Exercise:
Transcribe only the stretch of lines that opens with the line containing "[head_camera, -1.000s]" and closes with the last line of the listing, skipping pictures.

---------- Data section

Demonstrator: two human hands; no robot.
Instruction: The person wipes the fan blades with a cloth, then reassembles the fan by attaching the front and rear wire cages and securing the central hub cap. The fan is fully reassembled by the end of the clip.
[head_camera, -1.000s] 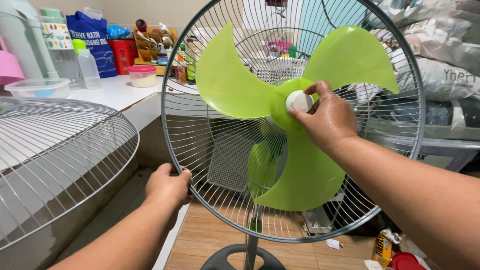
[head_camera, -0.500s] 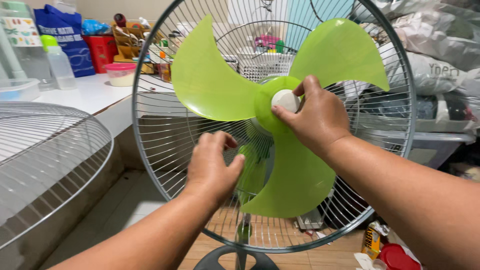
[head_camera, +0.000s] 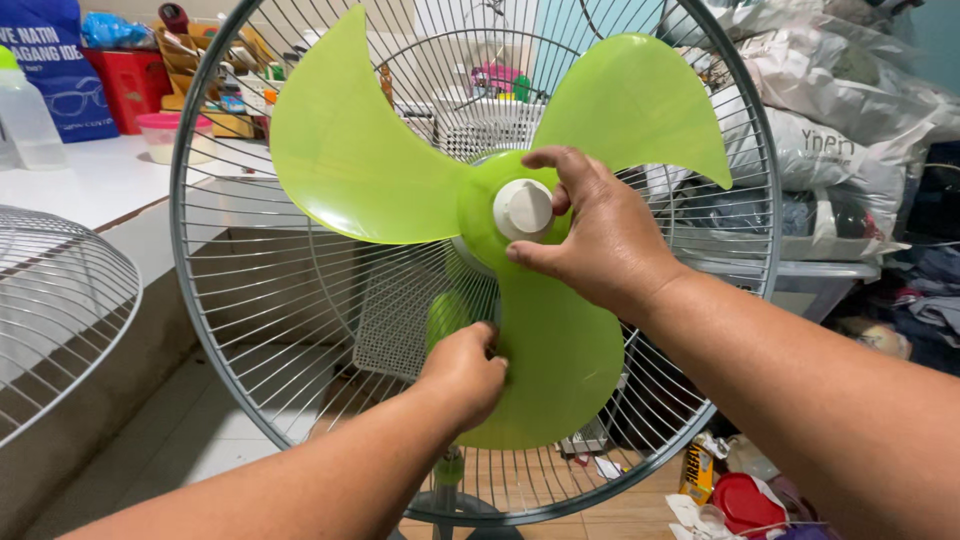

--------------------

Expected answer:
[head_camera, -1.000s] 
[head_camera, -0.500s] 
[head_camera, +0.000s] 

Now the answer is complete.